Either that, or you can watch this hilarious video I found on the internet the other day.
Alright, enough rambling. See you next time, when hopefully, I have already put something interesting here!
Here's some cool stuff I have worked (or even am currently working!) on. I mostly just write software, but sometimes, hardware gets into the mix as well. Remember that most software I write is licensed under the GNU GPL v3 Free Software license, meaning that it is free for anyone to use, modify and share.
Written in: C
My work-in-progress modern implementation of the Monotone tracker. It uses SDL2, so it runs on all major platforms (Linux, macOS and Windows). It uses its own file format for expanded effect values & pattern packing, but it still has the ability to import your old Monotone files. I will reveal more details soon-ish.
PTPlayer is the backend for Polytone, as it does the actual audio rendering of the file. I made it into a separate project, so that it can also be used as an independent player program (supplied in the repo), or that you can even incorporate it into your own productions, should you choose.
Written in: x86 assembly
A fork of MikeOS 4.5 with many enhancements (too many to list, you'll just have to try it out for yourself and see).

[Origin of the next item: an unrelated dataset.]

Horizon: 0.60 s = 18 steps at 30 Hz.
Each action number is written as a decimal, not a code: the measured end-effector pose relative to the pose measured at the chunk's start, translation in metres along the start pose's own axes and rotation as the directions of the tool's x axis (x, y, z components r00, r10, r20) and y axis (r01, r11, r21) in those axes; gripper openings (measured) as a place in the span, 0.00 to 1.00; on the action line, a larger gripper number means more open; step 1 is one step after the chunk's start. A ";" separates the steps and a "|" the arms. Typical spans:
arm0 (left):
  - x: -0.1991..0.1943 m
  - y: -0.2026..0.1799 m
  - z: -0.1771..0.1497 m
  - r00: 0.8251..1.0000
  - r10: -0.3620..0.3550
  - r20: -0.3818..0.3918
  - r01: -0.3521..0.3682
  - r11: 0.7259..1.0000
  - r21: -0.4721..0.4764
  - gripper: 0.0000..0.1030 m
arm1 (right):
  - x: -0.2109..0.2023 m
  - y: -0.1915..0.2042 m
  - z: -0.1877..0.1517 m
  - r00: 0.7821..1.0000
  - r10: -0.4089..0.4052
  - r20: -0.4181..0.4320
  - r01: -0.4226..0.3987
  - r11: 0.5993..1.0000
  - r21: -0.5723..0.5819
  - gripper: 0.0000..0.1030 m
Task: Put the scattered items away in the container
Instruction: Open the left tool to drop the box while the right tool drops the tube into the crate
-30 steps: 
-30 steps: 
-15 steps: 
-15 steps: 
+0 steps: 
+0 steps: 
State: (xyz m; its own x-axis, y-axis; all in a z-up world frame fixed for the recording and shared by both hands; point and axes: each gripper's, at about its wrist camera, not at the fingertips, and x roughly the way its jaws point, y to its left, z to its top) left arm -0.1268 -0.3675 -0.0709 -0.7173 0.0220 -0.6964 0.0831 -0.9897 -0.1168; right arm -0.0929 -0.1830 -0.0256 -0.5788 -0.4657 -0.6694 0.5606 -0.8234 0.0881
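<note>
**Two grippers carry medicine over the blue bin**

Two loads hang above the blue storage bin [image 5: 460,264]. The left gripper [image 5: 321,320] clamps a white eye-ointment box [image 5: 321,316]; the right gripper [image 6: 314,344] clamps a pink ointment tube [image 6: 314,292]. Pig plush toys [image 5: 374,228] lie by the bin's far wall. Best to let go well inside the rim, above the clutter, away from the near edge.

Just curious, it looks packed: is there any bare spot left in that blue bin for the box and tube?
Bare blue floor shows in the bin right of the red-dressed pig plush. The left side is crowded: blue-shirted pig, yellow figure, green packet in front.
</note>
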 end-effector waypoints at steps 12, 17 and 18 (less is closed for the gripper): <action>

It's the project that has kept me busy for the last 5 years and has taught me how computers actually work (machine code, memory mapping, I/O access etc.). I personally only use it in DOSBox as a music player, since it comes with some great AdLib tunes.
However, the codebase is such a mess now, that I am actually considering rewriting it entirely, and while I'm at it, I might try to figure out how to get a modern C compiler to generate x86 real mode binaries, so I don't have to mess around with x86 assembly anymore. I'm reasonably knowledgable in it now, but I'm by no means perfect. The OS is riddled with stupid bugs, most of which could have been avoided by using a higher-level language in the first place, such as C, which I'm coincidentally quite comfortable with.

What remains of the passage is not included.